Linke B, Bolz I, Pott C, Hiddemann W, Kneba M
Department of Internal Medicine, Georg-August University, Goettingen, Germany.
Leukemia. 1995 Dec;9(12):2133-7.
The development of rapid PCR protocols for amplification of rearranged IgH gene sequences has greatly facilitated the identification of clonal IGH rearrangements in non-Hodgkin's lymphomas (NHL) and leukemias. However, the 15-35% incidence of false negative results with this approach has been a constant and unresolved problem. To assess the reliability of a previously published framework region 3 (FR3A) IgH-CDR3-PCR for detection of monoclonal IgH gene rearrangements we compared the PCR and Southern results in a series of 44 NHL and leukemias of B cell lineage showing a JH-rearrangement in Southern analysis with genomic DNA and hybridization with a IgH joining region (JH) probe. IgH-CDR3 regions were amplified using DNA extracted from clinical specimens by PCR using fluorescent dye-labeled consensus primers homologous to conserved regions within the variable (VH) and the joining (JH) gene segments.
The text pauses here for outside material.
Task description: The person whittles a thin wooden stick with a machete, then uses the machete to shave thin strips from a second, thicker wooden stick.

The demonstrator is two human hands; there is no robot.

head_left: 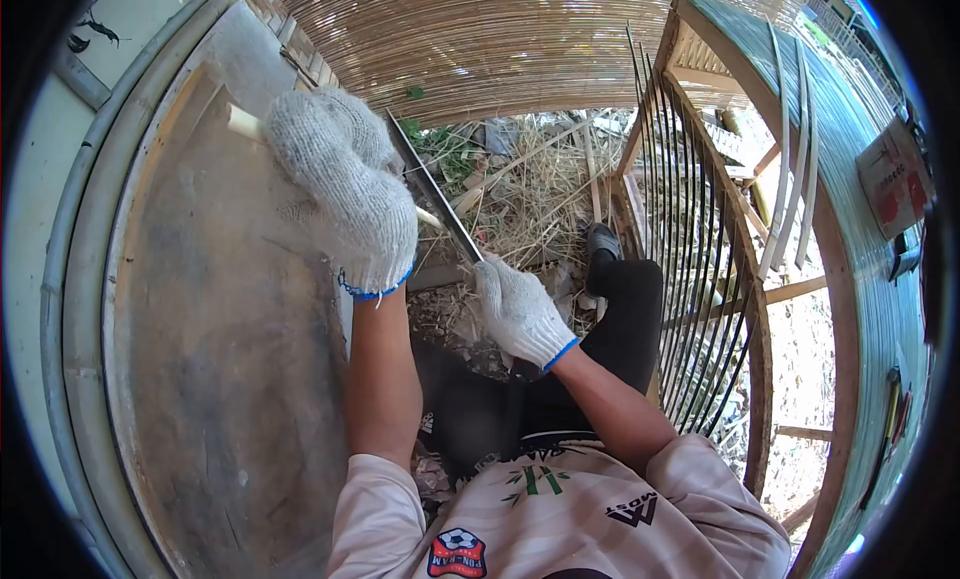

The PCR products were size separated on a high resolution polyacrylamide gel and analyzed for clonality by exact size determination and fluorescence quantification in an automated DNA sequencer. With commonly used DNA polymerases monoclonal IgH-CDR3 junctions were identified in 36/44 samples (82%). However, in the remaining eight cases (18%) with pathohistologically clearly demonstrated B cell malignancies which were also monoclonal on JH-Southern analysis, monoclonality could be demonstrated by FR3A-IgH-CDR3-PCR only with the proofreading UITma DNA polymerase. In four of these monoclonal VH--N--DH--N--JH junctions sequence analysis was performed which showed a point mutation in one and a single nucleotide deletion at the 3' terminus of the primer target site in the other case. In the remaining two cases no primer mismatches could be identified. Thus we conclude that the marked improvement of the PCR-detection rate of monoclonal IgH-CDR3 junctions was achieved at least in part due to the ability of UITma DNA polymerase to remove mismatched bases at the 3' terminus of the primers with respect to the target during the first amplification cycles. Our results suggest, that UITma is the DNA polymerase of choice for amplification of IgH-CDR3 junctions with consensus FR3A-VH- and JH-primers.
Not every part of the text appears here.